Britain is sinking into a long economic slump that will deal the biggest hit to household finances on record, a new report released today shows.
A historic inflation surge led by sky-high energy bills is set to tip the country into a recession this year, wiping off £2,000 of Brits’ real take home pay, according to consultancy PwC.
Despite the record living standards hit, businesses and households will be in the throes of a prolonged economic malaise.
PwC thinks the UK economy could shrink as much as 1.3 per cent and 0.3 per cent in 2023 and 2024 respectively. Under a rosier scenario, the economy would grow 0.2 per cent and 0.6 per cent next year and in 2024.
The fresh forecasts chime with experts’ consensus view that the UK economy will sink into a long recession beginning at the end of this year without more government support to cushion the cost of living crisis.
Nick Forrest, UK economics consulting leader at PwC said: “It is now likely that the UK will enter recession this year, although the path of natural gas prices and degree of government support will influence the potential size and scale of a downturn.”
“Businesses and consumers could face two ominous milestones in the months ahead: a potential five-decade high in the inflation rate, and the largest fall in real wages since records began,” he added.

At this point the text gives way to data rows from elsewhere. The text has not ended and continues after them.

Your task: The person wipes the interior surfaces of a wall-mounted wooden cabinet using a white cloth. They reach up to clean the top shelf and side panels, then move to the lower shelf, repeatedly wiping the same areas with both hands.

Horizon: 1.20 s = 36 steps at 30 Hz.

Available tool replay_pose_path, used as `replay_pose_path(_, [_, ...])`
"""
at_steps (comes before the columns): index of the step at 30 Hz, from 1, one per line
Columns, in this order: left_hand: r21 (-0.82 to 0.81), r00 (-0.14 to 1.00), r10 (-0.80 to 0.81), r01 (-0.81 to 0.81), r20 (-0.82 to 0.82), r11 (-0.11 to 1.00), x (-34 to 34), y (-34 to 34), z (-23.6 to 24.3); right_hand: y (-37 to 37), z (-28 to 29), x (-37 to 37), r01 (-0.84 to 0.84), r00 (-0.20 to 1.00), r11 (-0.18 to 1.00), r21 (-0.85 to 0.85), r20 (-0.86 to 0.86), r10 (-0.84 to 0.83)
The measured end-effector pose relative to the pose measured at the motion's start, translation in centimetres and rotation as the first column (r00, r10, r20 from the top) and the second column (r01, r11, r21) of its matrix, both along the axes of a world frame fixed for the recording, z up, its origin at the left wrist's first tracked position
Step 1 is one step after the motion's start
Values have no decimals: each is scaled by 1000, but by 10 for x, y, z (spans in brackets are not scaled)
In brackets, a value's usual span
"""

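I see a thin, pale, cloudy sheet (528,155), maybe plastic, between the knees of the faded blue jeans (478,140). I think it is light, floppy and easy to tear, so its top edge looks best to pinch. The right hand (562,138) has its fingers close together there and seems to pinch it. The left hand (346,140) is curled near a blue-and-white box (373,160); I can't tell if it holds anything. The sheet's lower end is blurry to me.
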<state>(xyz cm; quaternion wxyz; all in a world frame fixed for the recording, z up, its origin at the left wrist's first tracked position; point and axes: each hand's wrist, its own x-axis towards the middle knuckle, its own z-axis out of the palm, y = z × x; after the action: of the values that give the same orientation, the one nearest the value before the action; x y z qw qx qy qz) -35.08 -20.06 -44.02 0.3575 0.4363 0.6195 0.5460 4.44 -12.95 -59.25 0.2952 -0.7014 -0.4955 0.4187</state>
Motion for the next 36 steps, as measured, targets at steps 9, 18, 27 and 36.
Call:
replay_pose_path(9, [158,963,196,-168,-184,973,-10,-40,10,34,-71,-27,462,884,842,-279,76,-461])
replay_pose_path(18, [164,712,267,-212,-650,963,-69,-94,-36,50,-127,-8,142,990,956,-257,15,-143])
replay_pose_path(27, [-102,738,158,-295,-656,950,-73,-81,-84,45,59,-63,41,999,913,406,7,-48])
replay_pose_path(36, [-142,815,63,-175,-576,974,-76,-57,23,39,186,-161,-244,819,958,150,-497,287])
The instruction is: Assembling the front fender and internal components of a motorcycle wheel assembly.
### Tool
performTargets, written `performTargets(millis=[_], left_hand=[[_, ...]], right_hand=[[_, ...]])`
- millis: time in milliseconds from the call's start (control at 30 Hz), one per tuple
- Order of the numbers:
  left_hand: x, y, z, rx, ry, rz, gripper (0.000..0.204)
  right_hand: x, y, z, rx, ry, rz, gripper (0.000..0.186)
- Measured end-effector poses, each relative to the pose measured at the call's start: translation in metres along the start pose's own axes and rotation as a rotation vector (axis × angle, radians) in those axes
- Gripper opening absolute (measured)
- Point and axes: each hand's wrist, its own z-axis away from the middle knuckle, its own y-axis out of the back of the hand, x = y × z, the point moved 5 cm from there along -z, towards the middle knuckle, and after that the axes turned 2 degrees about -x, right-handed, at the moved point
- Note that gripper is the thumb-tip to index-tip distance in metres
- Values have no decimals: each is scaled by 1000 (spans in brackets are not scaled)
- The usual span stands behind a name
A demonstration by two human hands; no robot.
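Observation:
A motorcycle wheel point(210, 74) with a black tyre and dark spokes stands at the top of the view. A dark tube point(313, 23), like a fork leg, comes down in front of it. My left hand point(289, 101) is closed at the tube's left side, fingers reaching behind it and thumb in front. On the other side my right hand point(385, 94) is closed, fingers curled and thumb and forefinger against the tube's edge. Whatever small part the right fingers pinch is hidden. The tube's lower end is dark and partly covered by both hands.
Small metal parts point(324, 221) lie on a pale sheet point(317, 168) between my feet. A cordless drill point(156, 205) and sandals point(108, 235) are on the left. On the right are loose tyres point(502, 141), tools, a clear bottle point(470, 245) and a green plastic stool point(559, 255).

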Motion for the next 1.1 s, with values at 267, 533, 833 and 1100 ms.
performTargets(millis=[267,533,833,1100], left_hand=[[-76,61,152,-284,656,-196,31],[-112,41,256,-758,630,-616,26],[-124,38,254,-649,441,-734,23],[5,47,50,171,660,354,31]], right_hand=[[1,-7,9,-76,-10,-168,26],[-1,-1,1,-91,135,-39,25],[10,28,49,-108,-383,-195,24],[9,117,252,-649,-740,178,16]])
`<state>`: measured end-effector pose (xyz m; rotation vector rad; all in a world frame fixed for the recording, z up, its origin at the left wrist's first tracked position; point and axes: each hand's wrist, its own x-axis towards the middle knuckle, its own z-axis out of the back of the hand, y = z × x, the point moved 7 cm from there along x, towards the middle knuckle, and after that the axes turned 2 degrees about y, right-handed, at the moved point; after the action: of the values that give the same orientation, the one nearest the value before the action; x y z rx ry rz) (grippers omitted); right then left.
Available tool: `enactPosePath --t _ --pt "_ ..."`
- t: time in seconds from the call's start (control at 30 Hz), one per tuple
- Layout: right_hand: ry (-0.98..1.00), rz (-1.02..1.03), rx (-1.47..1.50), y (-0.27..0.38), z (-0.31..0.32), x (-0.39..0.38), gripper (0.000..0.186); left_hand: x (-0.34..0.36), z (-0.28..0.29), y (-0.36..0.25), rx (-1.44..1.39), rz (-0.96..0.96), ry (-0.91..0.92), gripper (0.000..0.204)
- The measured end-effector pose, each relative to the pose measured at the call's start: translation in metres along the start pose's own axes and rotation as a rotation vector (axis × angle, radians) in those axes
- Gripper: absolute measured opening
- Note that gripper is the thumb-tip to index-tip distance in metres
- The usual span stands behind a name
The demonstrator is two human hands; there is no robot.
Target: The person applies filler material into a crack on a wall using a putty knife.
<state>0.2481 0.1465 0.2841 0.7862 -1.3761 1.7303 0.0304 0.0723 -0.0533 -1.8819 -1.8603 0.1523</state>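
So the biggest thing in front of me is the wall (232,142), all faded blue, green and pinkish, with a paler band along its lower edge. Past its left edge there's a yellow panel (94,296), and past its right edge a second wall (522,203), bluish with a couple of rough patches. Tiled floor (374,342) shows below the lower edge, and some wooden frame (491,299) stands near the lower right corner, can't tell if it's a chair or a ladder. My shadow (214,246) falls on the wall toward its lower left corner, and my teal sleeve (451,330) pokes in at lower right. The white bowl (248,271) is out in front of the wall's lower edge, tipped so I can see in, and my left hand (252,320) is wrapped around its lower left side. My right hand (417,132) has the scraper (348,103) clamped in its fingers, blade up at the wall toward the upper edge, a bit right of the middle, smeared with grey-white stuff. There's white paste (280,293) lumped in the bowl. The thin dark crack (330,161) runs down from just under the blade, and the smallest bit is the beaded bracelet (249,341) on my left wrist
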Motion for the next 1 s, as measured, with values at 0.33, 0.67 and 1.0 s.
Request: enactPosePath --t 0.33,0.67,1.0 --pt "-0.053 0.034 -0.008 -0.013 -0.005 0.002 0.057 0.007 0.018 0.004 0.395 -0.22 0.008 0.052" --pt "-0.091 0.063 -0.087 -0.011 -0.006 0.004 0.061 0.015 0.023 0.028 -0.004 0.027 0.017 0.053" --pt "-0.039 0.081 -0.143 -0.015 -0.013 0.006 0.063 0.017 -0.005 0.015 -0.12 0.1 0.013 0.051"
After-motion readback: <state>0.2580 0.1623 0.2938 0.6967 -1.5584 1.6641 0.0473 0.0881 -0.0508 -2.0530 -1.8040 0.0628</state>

Inflation is already running at a 40-year high of 10.1 per cent, but may reach above 22 per cent, investment bank Goldman Sachs has warned.
Inflation is the rate of price rises in an economy. If it outstrips pay growth, households’ living standards fall, meaning they cannot buy the same quantity or quality of goods and services.
New prime minister Liz Truss will reportedly this week freeze energy prices at their current level of nearly £2,000.
It is understood under the scheme, energy providers would tap a government fund or loans to bridge the shortfall between the cost of buying wholesale energy prices and customer bills.
PwC’s report also illustrates the scale of lost output caused by the UK’s dismal productivity growth since the financial crisis.
“If all regions [of the UK] improved productivity in their respective industries to at least the national industrial median, this could potentially add as much as £71.6bn to the total UK output per year, estimated to be around 3.4 per cent of total GDP in 2023,” the report said.